Reconfortado, Da'ud abrió el tratado del Talmud y pasó las gastadas hojas hasta llegar al pasaje que tenía que estudiar. Leyó rápidamente el texto escrito en árabe y hebreo cuyas palabras, estudiadas en su adolescencia, acudieron de nuevo a su mente: «¿Cuál es la cura para el temblor? Pila, láudano, corteza de nogal, recortes de un pellejo curado, akalil malka y el cáliz de un árbol de dátil rojo». Al dar la vuelta a la página, un pedazo de papel, traslúcido y amarillento por el tiempo, cayó sobre sus rodillas. Lo cogió distraídamente, echando una ojeada a los esmerados caracteres hebreos, de forma cuadrada, que apenas se veían. Pero de repente, sus ojos se fijaron en algo. Volvió a mirar sin podérselo creer.
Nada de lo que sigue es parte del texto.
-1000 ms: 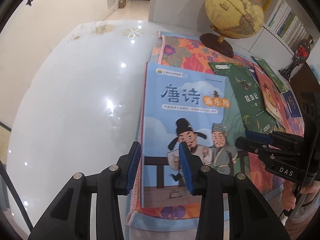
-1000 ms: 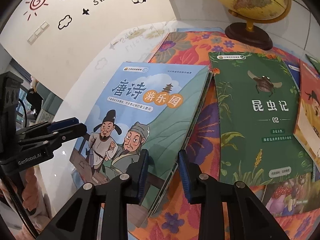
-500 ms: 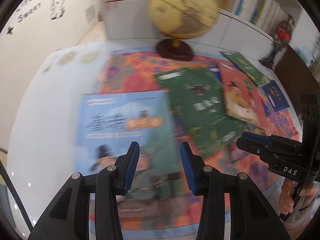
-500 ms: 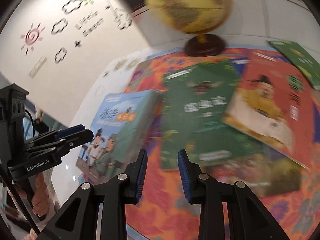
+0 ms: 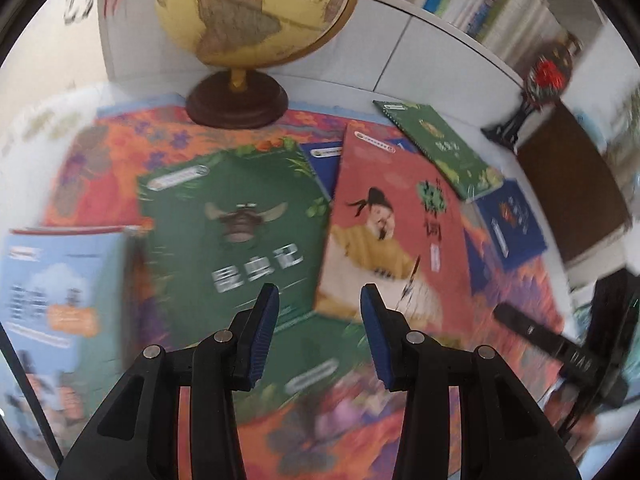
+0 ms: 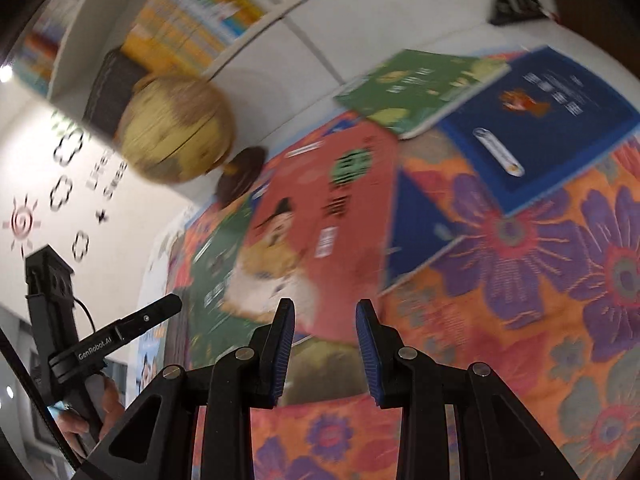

Por espacio de un segundo su mente se detuvo, incapaz de asimilar lo que tenía delante, pero inmediatamente recuperó la lucidez. Concentrando todas sus facultades sobre las borrosas palabras, leyó lentamente: «Akalil malka, que es hadnakuka». ¡Ahí estaba, mirándole desde la frágil hoja de papel, tan vieja que pronto se convertiría en polvo! ¡Mediante la simple inversión de dos letras, hadnakuka se convertía en handakuka - akalil malka! Esto sí lo sabía. En árabe era iklil al-malik, la corona real. Los romanos la conocían por el mismo nombre, corona realis, aunque corrompido por el paso de los años y convertido en la forma romance coronilla. Y esto no era otra cosa que el melilotus, el trébol común, cuyas raíces en forma de escorpión eran bien conocidas como un eficaz antídoto para mordeduras o picaduras venenosas. Da'ud echó la cabeza hacia atrás y soltó una sonora carcajada, histérico de alivio. ¡Un pedazo de papel, perdido por un anónimo erudito, había guardado el secreto durante años y años, y ahora podía haberle costado a él la vida! ¡Qué frágilmente había estado suspendido, a merced de la voluntad de Dios! En un arranque de piadosa gratitud, se inclinó a besar el texto hebreo y después pronunció en voz baja la bendición tradicional por habérsele preservado la vida y concedido el que llegara sano y salvo hasta el día de hoy.